Bondowoso – Dugaan korupsi hibah pengadaan seragam GP Ansor Bondowoso menyeruak bak benang kusut yang mulai diurai. Kejaksaan Negeri (Kejari) Bondowoso memastikan kasus bernilai Rp1,36 miliar tersebut telah naik ke tahap penyelidikan setelah adanya laporan dari dua lembaga swadaya masyarakat (LSM).
Kasi Intel Kejari Bondowoso, Adi Harsanto, mengatakan pihaknya segera bergerak menindaklanjuti laporan yang masuk. “Kami langsung melakukan Pengumpulan Bahan dan Keterangan (Pulbaket) setelah menerima laporan resmi tersebut,” ujarnya pada Selasa (19/08/2025).
Adi menjelaskan bahwa Pulbaket menjadi tahap awal untuk menelaah serta mengklarifikasi informasi dari pelapor. Hasilnya kemudian diserahkan ke Seksi Pidana Khusus (Pidsus) guna dilakukan penyelidikan lanjutan. “Setelah dianggap cukup, hasil Pulbaket kami serahkan ke Pidsus untuk ditindaklanjuti melalui penyelidikan lebih mendalam,” tambahnya.
Informasi yang beredar menyebut dana hibah tersebut dialokasikan untuk seragam anggota GP Ansor di tingkat cabang, anak cabang, dan ranting yang tersebar di sejumlah desa di Kabupaten Bondowoso. Rinciannya, Rp350 juta diperuntukkan bagi Pimpinan Cabang (PC) GP Ansor, Rp110 juta untuk Pimpinan Anak Cabang (PAC) Wringin, dan sisanya Rp900 juta dibagi ke sembilan Pimpinan Ranting (PR) di Tapen, Jurung Sapi, Jambewungu, Gentong, Sumber Kokap, Kalabang, Wonokerto, Klabang Agung, serta Kembang.
Namun, kenyataan di lapangan justru jauh dari perencanaan. Setiap PR yang seharusnya menerima anggaran Rp100–110 juta hanya mendapatkan dana sekitar Rp1,5 juta. Ironisnya, modus penyimpangan dilakukan melalui mekanisme pembelian seragam, tetapi jumlah yang diterima sangat sedikit, hanya 10–25 stel per ranting.

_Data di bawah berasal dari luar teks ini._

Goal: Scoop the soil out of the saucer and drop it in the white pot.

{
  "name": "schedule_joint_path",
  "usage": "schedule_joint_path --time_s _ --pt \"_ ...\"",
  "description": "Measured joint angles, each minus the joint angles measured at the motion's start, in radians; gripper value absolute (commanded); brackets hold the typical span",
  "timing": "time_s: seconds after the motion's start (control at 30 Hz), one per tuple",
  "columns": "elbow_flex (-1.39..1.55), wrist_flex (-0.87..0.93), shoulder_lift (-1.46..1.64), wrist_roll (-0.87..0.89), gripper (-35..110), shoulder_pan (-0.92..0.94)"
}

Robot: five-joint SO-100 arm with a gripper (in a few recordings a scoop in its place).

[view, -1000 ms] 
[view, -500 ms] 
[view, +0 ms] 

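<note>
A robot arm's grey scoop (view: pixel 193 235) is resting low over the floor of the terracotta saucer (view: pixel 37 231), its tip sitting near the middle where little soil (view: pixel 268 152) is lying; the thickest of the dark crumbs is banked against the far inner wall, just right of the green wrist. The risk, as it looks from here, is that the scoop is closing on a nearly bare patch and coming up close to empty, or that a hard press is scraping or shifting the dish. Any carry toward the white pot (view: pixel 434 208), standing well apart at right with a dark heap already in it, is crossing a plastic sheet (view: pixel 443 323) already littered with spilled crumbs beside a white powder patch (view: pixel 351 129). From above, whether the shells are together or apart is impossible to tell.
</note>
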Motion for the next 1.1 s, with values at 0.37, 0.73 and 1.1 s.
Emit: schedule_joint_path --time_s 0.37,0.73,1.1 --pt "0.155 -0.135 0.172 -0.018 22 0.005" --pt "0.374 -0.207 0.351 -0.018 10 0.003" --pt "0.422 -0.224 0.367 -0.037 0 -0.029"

“Kalau melihat realisasi di lapangan, estimasi pengeluaran untuk seragam hanya sekitar Rp350 juta, jauh dari nilai hibah yang sudah dicairkan,” ujar seorang sumber internal yang enggan disebutkan namanya. Dugaan pun mengarah pada Ketua PC GP Ansor Bondowoso berinisial LH yang diduga menguasai sebagian besar dana hibah tersebut.

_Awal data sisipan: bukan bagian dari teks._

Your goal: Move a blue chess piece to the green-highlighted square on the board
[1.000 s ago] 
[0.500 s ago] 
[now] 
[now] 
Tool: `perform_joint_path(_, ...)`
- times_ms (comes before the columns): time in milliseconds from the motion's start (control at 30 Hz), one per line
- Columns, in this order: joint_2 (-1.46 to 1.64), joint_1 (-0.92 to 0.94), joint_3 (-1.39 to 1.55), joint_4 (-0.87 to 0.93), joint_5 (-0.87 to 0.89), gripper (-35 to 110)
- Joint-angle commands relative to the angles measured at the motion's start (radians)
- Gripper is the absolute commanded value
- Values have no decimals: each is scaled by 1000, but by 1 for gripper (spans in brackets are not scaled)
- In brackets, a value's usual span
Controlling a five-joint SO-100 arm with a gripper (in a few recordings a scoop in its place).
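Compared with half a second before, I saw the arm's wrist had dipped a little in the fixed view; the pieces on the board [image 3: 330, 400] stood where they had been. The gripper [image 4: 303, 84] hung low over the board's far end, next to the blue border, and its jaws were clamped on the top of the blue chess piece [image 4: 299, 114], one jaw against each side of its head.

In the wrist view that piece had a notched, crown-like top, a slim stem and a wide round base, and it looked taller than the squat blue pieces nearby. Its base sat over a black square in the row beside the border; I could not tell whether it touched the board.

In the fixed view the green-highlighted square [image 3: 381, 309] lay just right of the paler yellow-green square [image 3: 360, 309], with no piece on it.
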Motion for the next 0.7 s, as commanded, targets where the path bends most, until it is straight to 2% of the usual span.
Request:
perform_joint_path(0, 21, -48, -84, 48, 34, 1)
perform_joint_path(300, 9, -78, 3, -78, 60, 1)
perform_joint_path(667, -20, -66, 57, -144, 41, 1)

Akibat penyimpangan ini, potensi kerugian negara ditaksir mencapai sekitar Rp1 miliar. Kejari Bondowoso menegaskan akan menelusuri lebih lanjut aliran dana serta menindak tegas siapa pun yang terbukti terlibat.
Pihak kejaksaan juga membuka ruang bagi masyarakat untuk menyampaikan informasi tambahan terkait kasus ini agar penyelidikan berjalan lebih komprehensif. Langkah ini diyakini penting untuk mengungkap sejauh mana manipulasi anggaran hibah telah merugikan negara dan merampas hak organisasi di tingkat akar rumput.
Dengan penyelidikan yang kini bergulir, publik Bondowoso menaruh harapan agar kasus ini menjadi momentum pembenahan pengelolaan hibah agar lebih transparan dan akuntabel.